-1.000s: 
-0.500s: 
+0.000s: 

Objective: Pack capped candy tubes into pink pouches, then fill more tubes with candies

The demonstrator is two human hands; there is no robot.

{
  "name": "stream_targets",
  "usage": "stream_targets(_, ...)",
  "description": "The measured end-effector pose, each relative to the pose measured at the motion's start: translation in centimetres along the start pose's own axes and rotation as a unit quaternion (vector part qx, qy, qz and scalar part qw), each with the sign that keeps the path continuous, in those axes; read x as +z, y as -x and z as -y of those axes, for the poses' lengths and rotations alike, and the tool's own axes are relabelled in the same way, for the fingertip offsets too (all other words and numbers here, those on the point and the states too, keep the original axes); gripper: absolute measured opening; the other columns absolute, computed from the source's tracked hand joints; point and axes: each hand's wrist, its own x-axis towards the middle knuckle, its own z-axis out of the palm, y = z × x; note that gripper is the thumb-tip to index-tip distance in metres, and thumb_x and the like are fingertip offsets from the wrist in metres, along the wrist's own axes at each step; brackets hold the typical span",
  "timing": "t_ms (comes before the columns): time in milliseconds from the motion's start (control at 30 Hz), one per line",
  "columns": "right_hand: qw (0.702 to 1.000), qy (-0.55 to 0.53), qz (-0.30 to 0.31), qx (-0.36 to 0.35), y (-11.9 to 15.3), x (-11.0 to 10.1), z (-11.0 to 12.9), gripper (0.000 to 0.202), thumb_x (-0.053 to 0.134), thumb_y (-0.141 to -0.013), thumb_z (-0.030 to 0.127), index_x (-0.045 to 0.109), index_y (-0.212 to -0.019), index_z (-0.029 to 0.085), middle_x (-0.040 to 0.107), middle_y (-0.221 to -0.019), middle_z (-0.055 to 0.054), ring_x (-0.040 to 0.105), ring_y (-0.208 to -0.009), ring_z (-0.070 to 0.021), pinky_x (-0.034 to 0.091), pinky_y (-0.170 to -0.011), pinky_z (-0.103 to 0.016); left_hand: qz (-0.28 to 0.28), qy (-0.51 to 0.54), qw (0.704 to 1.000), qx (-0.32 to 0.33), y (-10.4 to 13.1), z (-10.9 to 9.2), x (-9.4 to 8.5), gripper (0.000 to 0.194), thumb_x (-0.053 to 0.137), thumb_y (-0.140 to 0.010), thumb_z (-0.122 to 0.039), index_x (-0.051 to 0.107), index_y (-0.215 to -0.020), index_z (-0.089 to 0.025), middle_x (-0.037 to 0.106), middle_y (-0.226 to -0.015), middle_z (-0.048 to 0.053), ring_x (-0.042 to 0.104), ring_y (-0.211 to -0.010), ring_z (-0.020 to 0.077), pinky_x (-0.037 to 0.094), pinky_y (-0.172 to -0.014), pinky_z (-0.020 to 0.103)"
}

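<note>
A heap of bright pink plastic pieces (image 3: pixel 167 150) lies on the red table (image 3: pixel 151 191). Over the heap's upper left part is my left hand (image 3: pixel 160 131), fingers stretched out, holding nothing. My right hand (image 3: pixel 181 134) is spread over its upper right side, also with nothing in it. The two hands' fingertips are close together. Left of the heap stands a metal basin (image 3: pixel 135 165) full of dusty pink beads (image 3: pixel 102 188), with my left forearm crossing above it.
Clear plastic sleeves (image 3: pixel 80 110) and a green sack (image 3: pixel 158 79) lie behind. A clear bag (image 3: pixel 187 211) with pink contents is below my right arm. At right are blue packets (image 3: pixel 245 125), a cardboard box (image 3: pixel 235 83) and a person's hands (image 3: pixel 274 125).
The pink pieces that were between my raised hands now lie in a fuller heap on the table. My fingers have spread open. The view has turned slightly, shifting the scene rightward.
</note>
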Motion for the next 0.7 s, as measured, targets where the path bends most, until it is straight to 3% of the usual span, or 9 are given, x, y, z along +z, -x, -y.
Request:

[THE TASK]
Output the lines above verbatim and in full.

[RESPONSE TO THIS TASK]
-1.000s: 
-0.500s: 
+0.000s: 

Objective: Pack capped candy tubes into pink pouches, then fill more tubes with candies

The demonstrator is two human hands; there is no robot.

{
  "name": "stream_targets",
  "usage": "stream_targets(_, ...)",
  "description": "The measured end-effector pose, each relative to the pose measured at the motion's start: translation in centimetres along the start pose's own axes and rotation as a unit quaternion (vector part qx, qy, qz and scalar part qw), each with the sign that keeps the path continuous, in those axes; read x as +z, y as -x and z as -y of those axes, for the poses' lengths and rotations alike, and the tool's own axes are relabelled in the same way, for the fingertip offsets too (all other words and numbers here, those on the point and the states too, keep the original axes); gripper: absolute measured opening; the other columns absolute, computed from the source's tracked hand joints; point and axes: each hand's wrist, its own x-axis towards the middle knuckle, its own z-axis out of the palm, y = z × x; note that gripper is the thumb-tip to index-tip distance in metres, and thumb_x and the like are fingertip offsets from the wrist in metres, along the wrist's own axes at each step; brackets hold the typical span",
  "timing": "t_ms (comes before the columns): time in milliseconds from the motion's start (control at 30 Hz), one per line",
  "columns": "right_hand: qw (0.702 to 1.000), qy (-0.55 to 0.53), qz (-0.30 to 0.31), qx (-0.36 to 0.35), y (-11.9 to 15.3), x (-11.0 to 10.1), z (-11.0 to 12.9), gripper (0.000 to 0.202), thumb_x (-0.053 to 0.134), thumb_y (-0.141 to -0.013), thumb_z (-0.030 to 0.127), index_x (-0.045 to 0.109), index_y (-0.212 to -0.019), index_z (-0.029 to 0.085), middle_x (-0.040 to 0.107), middle_y (-0.221 to -0.019), middle_z (-0.055 to 0.054), ring_x (-0.040 to 0.105), ring_y (-0.208 to -0.009), ring_z (-0.070 to 0.021), pinky_x (-0.034 to 0.091), pinky_y (-0.170 to -0.011), pinky_z (-0.103 to 0.016); left_hand: qz (-0.28 to 0.28), qy (-0.51 to 0.54), qw (0.704 to 1.000), qx (-0.32 to 0.33), y (-10.4 to 13.1), z (-10.9 to 9.2), x (-9.4 to 8.5), gripper (0.000 to 0.194), thumb_x (-0.053 to 0.137), thumb_y (-0.140 to 0.010), thumb_z (-0.122 to 0.039), index_x (-0.051 to 0.107), index_y (-0.215 to -0.020), index_z (-0.089 to 0.025), middle_x (-0.037 to 0.106), middle_y (-0.226 to -0.015), middle_z (-0.048 to 0.053), ring_x (-0.042 to 0.104), ring_y (-0.211 to -0.010), ring_z (-0.020 to 0.077), pinky_x (-0.037 to 0.094), pinky_y (-0.172 to -0.014), pinky_z (-0.020 to 0.103)"
}

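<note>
A heap of bright pink plastic pieces (image 3: pixel 167 150) lies on the red table (image 3: pixel 151 191). Over the heap's upper left part is my left hand (image 3: pixel 160 131), fingers stretched out, holding nothing. My right hand (image 3: pixel 181 134) is spread over its upper right side, also with nothing in it. The two hands' fingertips are close together. Left of the heap stands a metal basin (image 3: pixel 135 165) full of dusty pink beads (image 3: pixel 102 188), with my left forearm crossing above it.
Clear plastic sleeves (image 3: pixel 80 110) and a green sack (image 3: pixel 158 79) lie behind. A clear bag (image 3: pixel 187 211) with pink contents is below my right arm. At right are blue packets (image 3: pixel 245 125), a cardboard box (image 3: pixel 235 83) and a person's hands (image 3: pixel 274 125).
The pink pieces that were between my raised hands now lie in a fuller heap on the table. My fingers have spread open. The view has turned slightly, shifting the scene rightward.
</note>
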Motion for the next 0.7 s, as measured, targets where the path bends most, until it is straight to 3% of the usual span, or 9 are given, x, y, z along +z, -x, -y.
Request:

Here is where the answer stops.